Randomly select 10,000 SCOP sequences for the validation set.

# Randomly select 10,000 sequences
dfscop_clu_repseq_10k = dfscop_clu_repseq.sample(n=10000, random_state=1)

# Save the sample to Feather and FASTA formats
dfscop_clu_repseq_10k.to_feather('scop_clu30_valset_10k_v2.ftr')
with open('scop_valset_10k_v2.fa', 'w') as f:
    for index, row in dfscop_clu_repseq_10k.iterrows():
        f.write(row['outstring'])

To identify and filter out SCOP sequences that are highly similar to sequences in the reference proteome set, use MMseqs2:

mmseqs easy-search scop_valset_10k_v2.fa ../proteomes_4valset_pe2_clean_v2.fa scop_10kvalset_vs_refprot_all_v2.m8 tmp -a --cov-mode 3  --format-mode 4 --format-output "query,target,fident,alnlen,mismatch,gapopen,qstart,qend,tstart,tend,evalue,bits,qlen,tlen,nident"

The output file scop_10kvalset_vs_refprot_all_v2.m8 contains the alignment results, including sequence identities between the two sets. The MMseqs2 argument "query,...,nident" adds required output columns in a Blast like format.

Filter out sequences sharing ≥90% sequence identity.

# Load the search results
dfscop_vs_refprot = pd.read_csv('scop_10kvalset_vs_refprot_all_v2.m8', header=0, sep='\t')

# Filter sequences with ≥90% sequence identity
dfscop_vs_refprot_filt = dfscop_vs_refprot[dfscop_vs_refprot['fident'] >= 0.90]
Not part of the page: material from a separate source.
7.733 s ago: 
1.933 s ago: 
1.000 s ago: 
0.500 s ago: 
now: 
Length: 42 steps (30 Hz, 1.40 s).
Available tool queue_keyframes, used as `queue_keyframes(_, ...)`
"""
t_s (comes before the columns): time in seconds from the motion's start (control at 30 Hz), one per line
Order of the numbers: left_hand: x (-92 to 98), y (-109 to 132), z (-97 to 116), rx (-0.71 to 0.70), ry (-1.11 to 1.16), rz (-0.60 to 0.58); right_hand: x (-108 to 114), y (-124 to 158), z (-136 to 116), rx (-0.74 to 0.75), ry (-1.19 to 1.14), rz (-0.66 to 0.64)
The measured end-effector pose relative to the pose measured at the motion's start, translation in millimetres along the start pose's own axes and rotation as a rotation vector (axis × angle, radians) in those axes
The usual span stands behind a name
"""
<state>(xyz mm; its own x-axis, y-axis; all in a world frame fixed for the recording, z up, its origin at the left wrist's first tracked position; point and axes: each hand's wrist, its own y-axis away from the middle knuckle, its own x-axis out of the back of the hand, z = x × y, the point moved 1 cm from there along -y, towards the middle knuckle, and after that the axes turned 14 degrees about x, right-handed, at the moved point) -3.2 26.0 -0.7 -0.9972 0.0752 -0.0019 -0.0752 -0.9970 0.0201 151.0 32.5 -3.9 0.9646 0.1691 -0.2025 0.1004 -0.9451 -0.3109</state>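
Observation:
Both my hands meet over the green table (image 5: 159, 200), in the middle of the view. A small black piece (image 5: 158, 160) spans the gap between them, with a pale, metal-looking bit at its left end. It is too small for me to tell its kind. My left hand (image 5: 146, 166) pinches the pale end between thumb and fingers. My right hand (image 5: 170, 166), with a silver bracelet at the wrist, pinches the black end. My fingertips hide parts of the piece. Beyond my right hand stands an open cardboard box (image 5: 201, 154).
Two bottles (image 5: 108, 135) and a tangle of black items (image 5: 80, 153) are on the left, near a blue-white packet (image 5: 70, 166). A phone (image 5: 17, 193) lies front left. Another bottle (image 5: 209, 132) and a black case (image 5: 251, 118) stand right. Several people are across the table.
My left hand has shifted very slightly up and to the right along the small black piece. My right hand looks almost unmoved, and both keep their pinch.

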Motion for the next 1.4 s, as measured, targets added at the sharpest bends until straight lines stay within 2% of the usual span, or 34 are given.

# Extract unique SCOP target IDs
scop_overlap_list = dfscop_vs_refprot_filt['target'].unique().tolist()

OAS

Download Paired Antibody Sequence Datasets

To download all the paired antibody sequence datasets from the Observed Antibody Space (OAS), use the script bulk_download.sh.

This script is a wrapper for a series of wget commands that download individual csv.gz files from the OAS website.

Parse and Process OAS Datasets

The paired antibody dataset is comprised of individual sets, each from a different experiment. Use the script oas_file_parser.py to parse and process these files.

  • Filter Out Shorter Sequences: The script removes antibody sequences where both heavy and light chains have the ANARCI_ status Shorter. Sequences that are not shorter in both chains (A and B) are retained.

  • Column Selection: The script keeps only the relevant columns for each antibody sequence: sequence ID, heavy chain (HC), light chain (LC) amino acid sequences, and the sequences for all LC and HC CDR (complementarity-determining region) sequences.

  • Unique ID Generation: A unique ID (UUID) is generated for each paired antibody to ensure uniformity across different datasets.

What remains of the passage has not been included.